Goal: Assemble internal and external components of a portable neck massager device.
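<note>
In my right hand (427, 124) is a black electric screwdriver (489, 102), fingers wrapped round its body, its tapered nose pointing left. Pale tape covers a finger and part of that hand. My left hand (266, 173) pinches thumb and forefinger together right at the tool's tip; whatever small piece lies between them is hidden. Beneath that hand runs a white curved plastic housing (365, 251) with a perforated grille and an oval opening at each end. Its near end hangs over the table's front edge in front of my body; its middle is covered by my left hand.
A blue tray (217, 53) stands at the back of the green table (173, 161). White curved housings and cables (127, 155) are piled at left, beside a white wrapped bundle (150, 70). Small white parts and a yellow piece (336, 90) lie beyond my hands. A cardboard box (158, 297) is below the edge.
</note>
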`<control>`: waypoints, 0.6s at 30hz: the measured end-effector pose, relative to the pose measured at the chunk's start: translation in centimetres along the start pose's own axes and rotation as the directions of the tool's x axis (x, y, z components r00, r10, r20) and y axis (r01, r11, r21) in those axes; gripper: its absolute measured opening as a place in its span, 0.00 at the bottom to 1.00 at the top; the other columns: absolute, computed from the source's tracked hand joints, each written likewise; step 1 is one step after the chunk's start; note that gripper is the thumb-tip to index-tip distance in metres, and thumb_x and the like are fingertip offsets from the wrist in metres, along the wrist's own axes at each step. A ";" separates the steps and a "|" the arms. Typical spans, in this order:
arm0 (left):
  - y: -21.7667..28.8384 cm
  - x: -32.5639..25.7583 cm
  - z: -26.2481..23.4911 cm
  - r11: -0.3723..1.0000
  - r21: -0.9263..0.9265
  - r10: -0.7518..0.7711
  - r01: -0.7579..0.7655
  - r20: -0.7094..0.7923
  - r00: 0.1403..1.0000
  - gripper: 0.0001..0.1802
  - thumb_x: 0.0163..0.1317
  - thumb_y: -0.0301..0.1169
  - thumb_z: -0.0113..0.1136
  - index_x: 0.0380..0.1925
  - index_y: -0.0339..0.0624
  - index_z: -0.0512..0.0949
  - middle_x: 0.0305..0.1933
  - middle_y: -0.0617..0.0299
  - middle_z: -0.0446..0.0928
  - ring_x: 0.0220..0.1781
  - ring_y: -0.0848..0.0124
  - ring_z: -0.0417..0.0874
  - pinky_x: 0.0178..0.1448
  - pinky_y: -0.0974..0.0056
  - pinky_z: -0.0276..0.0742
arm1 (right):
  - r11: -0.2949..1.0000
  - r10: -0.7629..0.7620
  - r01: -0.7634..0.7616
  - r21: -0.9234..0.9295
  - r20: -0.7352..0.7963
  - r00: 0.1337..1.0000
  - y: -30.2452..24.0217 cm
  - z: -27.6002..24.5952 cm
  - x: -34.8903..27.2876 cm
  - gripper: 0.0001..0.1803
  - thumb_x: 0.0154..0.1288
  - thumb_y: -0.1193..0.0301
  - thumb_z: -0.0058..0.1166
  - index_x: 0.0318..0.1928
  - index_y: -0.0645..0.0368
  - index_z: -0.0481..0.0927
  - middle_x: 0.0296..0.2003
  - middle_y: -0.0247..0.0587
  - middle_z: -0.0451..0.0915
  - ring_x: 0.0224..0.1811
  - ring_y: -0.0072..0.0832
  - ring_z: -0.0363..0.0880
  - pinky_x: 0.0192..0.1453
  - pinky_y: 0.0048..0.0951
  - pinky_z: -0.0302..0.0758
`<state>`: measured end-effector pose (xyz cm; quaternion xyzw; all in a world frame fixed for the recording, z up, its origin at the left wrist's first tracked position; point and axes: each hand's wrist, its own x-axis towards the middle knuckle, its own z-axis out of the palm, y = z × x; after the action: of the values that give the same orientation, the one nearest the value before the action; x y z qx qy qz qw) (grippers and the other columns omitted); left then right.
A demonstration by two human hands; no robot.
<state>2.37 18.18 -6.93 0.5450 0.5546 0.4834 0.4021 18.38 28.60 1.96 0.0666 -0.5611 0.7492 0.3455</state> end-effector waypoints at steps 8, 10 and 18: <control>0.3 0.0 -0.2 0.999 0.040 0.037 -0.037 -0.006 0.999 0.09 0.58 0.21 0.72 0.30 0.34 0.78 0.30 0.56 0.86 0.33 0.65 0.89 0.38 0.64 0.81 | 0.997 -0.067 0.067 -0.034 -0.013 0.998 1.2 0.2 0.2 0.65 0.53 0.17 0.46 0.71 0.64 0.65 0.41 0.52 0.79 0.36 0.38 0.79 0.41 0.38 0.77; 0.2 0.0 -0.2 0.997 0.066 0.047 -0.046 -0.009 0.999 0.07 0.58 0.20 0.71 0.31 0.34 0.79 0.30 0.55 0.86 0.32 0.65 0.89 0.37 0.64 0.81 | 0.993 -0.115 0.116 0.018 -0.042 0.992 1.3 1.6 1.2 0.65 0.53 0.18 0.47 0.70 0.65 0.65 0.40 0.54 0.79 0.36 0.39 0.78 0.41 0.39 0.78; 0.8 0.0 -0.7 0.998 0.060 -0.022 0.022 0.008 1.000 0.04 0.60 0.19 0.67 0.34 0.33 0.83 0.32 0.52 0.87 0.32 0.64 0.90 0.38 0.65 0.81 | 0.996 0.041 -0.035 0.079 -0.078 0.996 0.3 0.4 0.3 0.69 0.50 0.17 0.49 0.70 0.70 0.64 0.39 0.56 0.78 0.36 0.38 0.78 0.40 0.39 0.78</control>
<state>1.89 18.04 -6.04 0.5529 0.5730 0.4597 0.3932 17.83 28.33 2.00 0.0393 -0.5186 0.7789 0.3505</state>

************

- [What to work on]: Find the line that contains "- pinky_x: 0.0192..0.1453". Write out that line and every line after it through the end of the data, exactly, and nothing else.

- [Expected output]:
  - pinky_x: 0.0192..0.1453
  - pinky_y: 0.0048..0.0951
  - pinky_z: -0.0302..0.0758
`<state>`: measured end-effector pose (xyz cm; quaternion xyzw; all in a world frame fixed for the recording, z up, its origin at the left wrist's first tracked position; point and axes: each hand's wrist, its own x-axis towards the middle knuckle, its own z-axis out of the palm, y = z × x; after the action: of the values that give the same orientation, the one nearest the value before the action; x y z qx qy qz qw) (grippers and the other columns omitted); left then right.
A demonstration by two human hands; no robot.
<state>2.37 18.18 -6.93 0.5450 0.5546 0.4834 0.4021 18.38 28.60 1.96 0.0666 -0.5611 0.7492 0.3455</state> end-effector waypoints at steps 8, 10 and 18: <control>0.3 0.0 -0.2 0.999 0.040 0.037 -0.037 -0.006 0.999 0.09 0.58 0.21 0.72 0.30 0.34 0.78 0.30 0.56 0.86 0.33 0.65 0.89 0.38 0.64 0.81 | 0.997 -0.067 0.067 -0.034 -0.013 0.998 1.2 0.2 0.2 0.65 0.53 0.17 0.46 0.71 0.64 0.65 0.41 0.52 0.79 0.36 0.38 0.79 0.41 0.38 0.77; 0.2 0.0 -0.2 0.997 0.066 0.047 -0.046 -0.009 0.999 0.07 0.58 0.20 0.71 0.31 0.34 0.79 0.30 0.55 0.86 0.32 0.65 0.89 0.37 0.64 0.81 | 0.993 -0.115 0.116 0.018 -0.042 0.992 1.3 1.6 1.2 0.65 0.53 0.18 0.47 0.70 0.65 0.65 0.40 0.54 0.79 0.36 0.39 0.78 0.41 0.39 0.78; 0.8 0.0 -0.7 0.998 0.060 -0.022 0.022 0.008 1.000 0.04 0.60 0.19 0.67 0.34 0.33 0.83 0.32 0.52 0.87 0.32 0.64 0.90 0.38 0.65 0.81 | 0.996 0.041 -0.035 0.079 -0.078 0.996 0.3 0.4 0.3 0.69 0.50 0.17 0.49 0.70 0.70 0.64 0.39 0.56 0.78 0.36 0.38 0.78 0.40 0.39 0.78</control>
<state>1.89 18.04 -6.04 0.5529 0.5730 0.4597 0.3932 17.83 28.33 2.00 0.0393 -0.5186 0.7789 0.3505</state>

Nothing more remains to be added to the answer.